Records from a data source
· · ·
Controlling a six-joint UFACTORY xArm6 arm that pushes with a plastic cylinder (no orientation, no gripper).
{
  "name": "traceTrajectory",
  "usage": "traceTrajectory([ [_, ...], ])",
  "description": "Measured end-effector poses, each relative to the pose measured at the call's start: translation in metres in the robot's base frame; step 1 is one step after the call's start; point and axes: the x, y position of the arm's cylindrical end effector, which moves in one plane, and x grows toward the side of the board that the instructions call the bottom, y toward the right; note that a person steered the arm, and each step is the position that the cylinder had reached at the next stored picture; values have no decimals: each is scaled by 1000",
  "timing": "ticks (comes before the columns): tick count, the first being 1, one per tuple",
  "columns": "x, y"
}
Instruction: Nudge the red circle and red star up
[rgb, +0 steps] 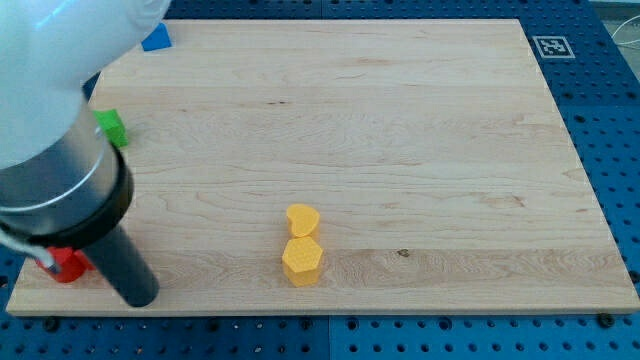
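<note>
Wooden board (400, 130), pale, lay on a blue pegboard table (600, 120); a black-and-white marker tag (552, 46) sat at the board's upper right corner. No containers were present. Two yellow blocks stood touching near the bottom centre: a yellow heart (302, 220) above a yellow hexagon (301, 260). A green block (111, 128) sat at the left edge, a blue block (156, 39) at the top left, both partly hidden. A red block (68, 264), shape unclear, showed at the bottom left, just left of my tip (137, 296). The arm (55, 130) carried no pincer, only the rod.
</note>
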Motion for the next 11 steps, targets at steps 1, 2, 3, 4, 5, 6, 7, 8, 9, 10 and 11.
traceTrajectory([
  [1, 2, -2],
  [2, 2, -11],
  [3, 1, -35],
  [4, 1, -46],
  [5, 2, -58],
  [6, 1, -61],
  [7, 1, -62],
  [8, -5, -62],
  [9, -20, -62],
  [10, -29, -63],
  [11, -9, -77],
])
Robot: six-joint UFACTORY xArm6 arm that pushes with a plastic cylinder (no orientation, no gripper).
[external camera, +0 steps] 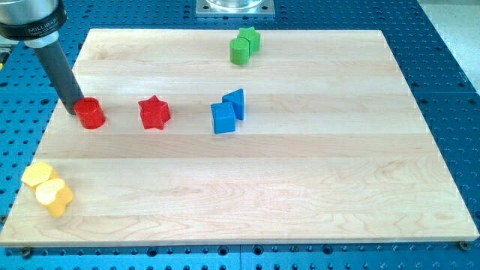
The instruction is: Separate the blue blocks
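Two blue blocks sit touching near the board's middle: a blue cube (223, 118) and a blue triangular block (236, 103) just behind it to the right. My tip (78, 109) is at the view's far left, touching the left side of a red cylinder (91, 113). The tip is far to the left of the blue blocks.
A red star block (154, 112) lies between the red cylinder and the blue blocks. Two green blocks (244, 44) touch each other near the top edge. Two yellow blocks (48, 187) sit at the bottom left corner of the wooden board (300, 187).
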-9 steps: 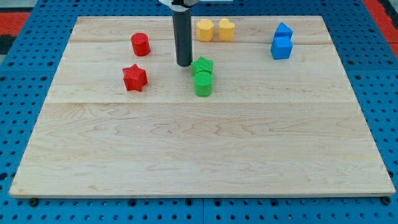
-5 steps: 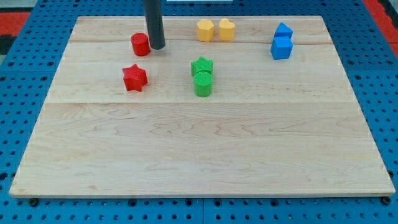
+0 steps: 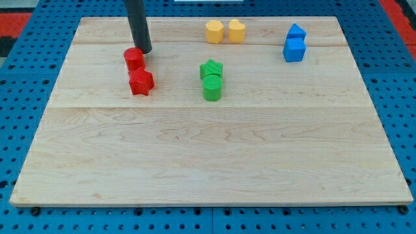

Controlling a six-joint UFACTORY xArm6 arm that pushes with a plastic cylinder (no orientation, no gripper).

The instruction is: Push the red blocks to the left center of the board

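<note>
A red cylinder (image 3: pixel 134 58) sits on the wooden board (image 3: pixel 208 143) at the upper left, touching the top of a red star block (image 3: pixel 141 82). My tip (image 3: pixel 143 51) stands right at the cylinder's upper right edge, touching it or nearly so. The dark rod rises from the tip out of the view's top.
A green star (image 3: pixel 211 67) touches a green cylinder (image 3: pixel 212 87) just right of the red blocks. Two yellow blocks (image 3: pixel 225 30) stand at the top centre. Two blue blocks (image 3: pixel 294 43) stand at the top right.
My tip moved left from beside the green star to the red cylinder, then pushed the cylinder down and left until it met the red star.
</note>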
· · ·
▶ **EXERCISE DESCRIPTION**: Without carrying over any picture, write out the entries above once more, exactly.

▶ **RESULT**:
Controlling a six-joint UFACTORY xArm6 arm that pushes with a plastic cylinder (no orientation, no gripper).
{
  "name": "traceTrajectory",
  "usage": "traceTrajectory([ [_, ...], ])",
  "description": "Measured end-effector poses, each relative to the pose measured at the call's start: translation in metres in the robot's base frame; step 1 is one step after the call's start; point and axes: the x, y position of the arm's cylindrical end effector, which moves in one plane, and x grows toward the side of the board that the instructions call the bottom, y toward the right; note that a person steered the arm, and each step is the position that the cylinder had reached at the next stored picture; values have no decimals: each is scaled by 1000",
  "timing": "ticks (comes before the columns): tick count, the first being 1, one per tuple",
  "columns": "x, y"
}
Instruction: Nudge the red circle and red star up
[rgb, +0 steps] 
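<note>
Wooden board (400, 130), pale, lay on a blue pegboard table (600, 120); a black-and-white marker tag (552, 46) sat at the board's upper right corner. No containers were present. Two yellow blocks stood touching near the bottom centre: a yellow heart (302, 220) above a yellow hexagon (301, 260). A green block (111, 128) sat at the left edge, a blue block (156, 39) at the top left, both partly hidden. A red block (68, 264), shape unclear, showed at the bottom left, just left of my tip (137, 296). The arm (55, 130) carried no pincer, only the rod.
</note>
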Motion for the next 11 steps, targets at steps 1, 2, 3, 4, 5, 6, 7, 8, 9, 10 and 11.
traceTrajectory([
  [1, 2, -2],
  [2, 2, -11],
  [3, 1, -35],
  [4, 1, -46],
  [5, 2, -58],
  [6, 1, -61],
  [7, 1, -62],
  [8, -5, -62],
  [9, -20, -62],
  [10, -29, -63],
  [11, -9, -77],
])
Robot: six-joint UFACTORY xArm6 arm that pushes with a plastic cylinder (no orientation, no gripper).
[external camera, +0 steps] 
The instruction is: Separate the blue blocks
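Two blue blocks sit touching near the board's middle: a blue cube (223, 118) and a blue triangular block (236, 103) just behind it to the right. My tip (78, 109) is at the view's far left, touching the left side of a red cylinder (91, 113). The tip is far to the left of the blue blocks.
A red star block (154, 112) lies between the red cylinder and the blue blocks. Two green blocks (244, 44) touch each other near the top edge. Two yellow blocks (48, 187) sit at the bottom left corner of the wooden board (300, 187).
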-9 steps: 
-5 steps: 
+0 steps: 

Controlling a six-joint UFACTORY xArm6 arm that pushes with a plastic cylinder (no orientation, no gripper).

The instruction is: Push the red blocks to the left center of the board

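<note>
A red cylinder (image 3: pixel 134 58) sits on the wooden board (image 3: pixel 208 143) at the upper left, touching the top of a red star block (image 3: pixel 141 82). My tip (image 3: pixel 143 51) stands right at the cylinder's upper right edge, touching it or nearly so. The dark rod rises from the tip out of the view's top.
A green star (image 3: pixel 211 67) touches a green cylinder (image 3: pixel 212 87) just right of the red blocks. Two yellow blocks (image 3: pixel 225 30) stand at the top centre. Two blue blocks (image 3: pixel 294 43) stand at the top right.
My tip moved left from beside the green star to the red cylinder, then pushed the cylinder down and left until it met the red star.
</note>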

Besides this answer, nothing more is needed.